Le souhait exprimé par le Premier ministre d’amender la Rodrigues Regional Assembly Act, suite à une requête du chef commissaire Serge Clair, relance le débat sur la réforme électorale.
Certes, le concept de représentativité constitue un élément fondamental dans toute démocratie digne de ce nom. Mais c’est le facteur de stabilité qui représente le garant du progrès et du développement. Il ne faut cependant pas se leurrer : il n’existe aucun système électoral au monde qui reflète les vœux de l'électorat de manière absolue. Mais cela n'a jamais constitué un handicap majeur au bon fonctionnement de l'administration d'un pays. D'ailleurs, même le dispositif de First past the post, aussi imparfait soit-il, n’a pas été remis en cause lors d’un référendum en Grande-Bretagne en mai 2011.
Le citoyen lambda est, manifestement, bien plus préoccupé par son pouvoir d'achat, son emploi, sa sécurité et celle de sa famille. S’il est vrai que la proportionnelle (PR) constitue un outil convenable pour tenter de corriger les aberrations du scrutin direct, la prudence doit impérativement être de mise lorsqu'il s'agit de son application car elle pourrait bouleverser de manière significative les résultats démocratiques sortis des urnes. Ainsi, dans le cas de Rodrigues, une démocratie avec un nombre restreint de députés (12 selon le FPTP), l’on a vu comment, après le scrutin de février 2012, une majorité confortable de 4 sièges en faveur de l’OPR avait été réduite à un seul après l’attribution des sièges à la PR (6+3 députés).
À Maurice, les projets de réforme électorale présentés par différents partis politiques proposent l'injection d'une dose de PR (environ 20 députés, selon le cas) au système actuel.
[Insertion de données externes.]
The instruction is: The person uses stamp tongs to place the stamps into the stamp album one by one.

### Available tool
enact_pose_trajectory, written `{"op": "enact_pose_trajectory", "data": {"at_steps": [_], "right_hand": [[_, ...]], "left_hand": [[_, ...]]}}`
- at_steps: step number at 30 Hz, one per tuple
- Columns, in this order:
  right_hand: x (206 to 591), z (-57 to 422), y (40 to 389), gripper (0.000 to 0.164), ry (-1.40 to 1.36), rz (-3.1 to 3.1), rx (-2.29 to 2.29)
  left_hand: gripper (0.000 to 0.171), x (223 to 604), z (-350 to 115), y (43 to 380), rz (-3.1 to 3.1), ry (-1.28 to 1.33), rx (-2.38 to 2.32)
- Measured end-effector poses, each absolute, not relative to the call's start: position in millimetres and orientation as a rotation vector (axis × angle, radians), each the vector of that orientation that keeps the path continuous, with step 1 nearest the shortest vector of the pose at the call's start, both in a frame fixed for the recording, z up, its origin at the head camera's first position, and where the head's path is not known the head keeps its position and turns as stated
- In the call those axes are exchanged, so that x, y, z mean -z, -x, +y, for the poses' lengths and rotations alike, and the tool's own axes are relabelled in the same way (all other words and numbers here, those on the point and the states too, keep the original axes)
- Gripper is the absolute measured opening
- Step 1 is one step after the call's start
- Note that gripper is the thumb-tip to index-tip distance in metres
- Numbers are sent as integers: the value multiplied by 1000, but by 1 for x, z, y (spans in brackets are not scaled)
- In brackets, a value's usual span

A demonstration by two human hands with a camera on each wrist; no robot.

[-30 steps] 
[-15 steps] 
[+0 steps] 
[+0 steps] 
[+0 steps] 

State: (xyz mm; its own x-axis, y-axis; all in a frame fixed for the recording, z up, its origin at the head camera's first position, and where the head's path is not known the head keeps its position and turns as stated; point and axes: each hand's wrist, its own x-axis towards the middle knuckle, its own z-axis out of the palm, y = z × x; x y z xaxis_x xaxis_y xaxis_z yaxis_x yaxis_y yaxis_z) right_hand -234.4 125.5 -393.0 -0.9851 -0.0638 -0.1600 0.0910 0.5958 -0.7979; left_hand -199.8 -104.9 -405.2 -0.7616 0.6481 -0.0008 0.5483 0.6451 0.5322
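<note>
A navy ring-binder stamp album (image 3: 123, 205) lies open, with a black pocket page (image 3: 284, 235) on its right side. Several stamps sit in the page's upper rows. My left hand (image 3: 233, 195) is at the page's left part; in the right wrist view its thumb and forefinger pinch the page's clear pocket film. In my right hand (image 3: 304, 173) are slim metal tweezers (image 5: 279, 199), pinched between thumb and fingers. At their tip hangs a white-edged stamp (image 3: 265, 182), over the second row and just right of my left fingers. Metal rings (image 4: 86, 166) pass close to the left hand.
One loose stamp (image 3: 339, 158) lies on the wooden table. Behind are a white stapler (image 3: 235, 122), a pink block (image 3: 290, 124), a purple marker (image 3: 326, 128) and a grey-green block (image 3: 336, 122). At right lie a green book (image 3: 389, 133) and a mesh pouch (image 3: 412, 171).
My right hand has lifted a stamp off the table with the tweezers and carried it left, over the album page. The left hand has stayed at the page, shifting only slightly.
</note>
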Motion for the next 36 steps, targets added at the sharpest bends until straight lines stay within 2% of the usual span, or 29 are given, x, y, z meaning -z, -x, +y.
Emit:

Et ce, alors que le taux de représentativité – nombre d'habitants par député – est parmi les plus faibles au monde. Dans son rapport, le Pr Carcassonne avait effectué le même constat et n’avait, par conséquent, pas recommandé l'augmentation du nombre actuel de députés. D’autant qu’à un moment où de nombreux pays effectuent des coupes budgétaires drastiques, l'augmentation, à Maurice, du nombre de députés qui sont, pour la plupart du temps, en vacances, mais jouissant des rémunérations et bénéfices faramineux, ne ferait qu’ajouter l’insulte à l’injure.
Évidemment, la démocratie n'a pas de prix. Mais pour de nombreux observateurs, le problème de représentativité doit être résolu uniquement à l'intérieur du dispositif actuel. Mais là aussi à condition que les députés nommés à partir du Party List ne viennent bouleverser de manière significative les résultats exprimés dans les urnes. Cependant, la récente prise de position de SAJ sur la proportionnelle à Rodrigues – système qu'il a d'ailleurs qualifié de « komeraz » – et sa réponse à la PNQ de mardi dernier risquent de changer significativement la donne dans le dossier de la réforme électorale dans son ensemble.
Pourtant, dans le cadre de la consolidation de la démocratie, notre pays est confronté à des problématiques bien plus pressantes et importantes. Il y a d'abord le financement des partis politiques – une des sources majeures de la corruption à Maurice –, un code de conduite à l'intention des partis et candidats, la consolidation des pouvoirs de l’ESC, mais aussi le redécoupage des circonscriptions afin que soit respecté le « population quota » préconisé par la section 39(3) de la Constitution. C'est effectivement le manque flagrant de volonté politique de la part de nos gouvernants successifs qui a conduit à une situation de stagnation dans laquelle des circonscriptions d'environ 80 000 habitants (nos 5 et 14) sont représentées par le même nombre de députés que celles ne faisant même pas 50% de ce nombre (nos 2 et 3).
Même le verdict fort éclairé du juge Seetulsingh en septembre 2000 sur le Best Loser System (BSL) n'a, semble-t-il, jamais été pris au sérieux par nos gouvernants (tous bords confondus). Cela, alors que le gouvernement MSM-MMM de 2000 à 2005 disposait de la majorité requise pour apporter les amendements constitutionnels nécessaires. Et il va sans dire que si ce jugement était mis en pratique, le recours au comité des Nations unies sur les droits humains n'aurait jamais existé. Même le repêchage de Michael Sik Yuen en mai 2010 dans les conditions que l'on sait n'a, manifestement, interpellé personne.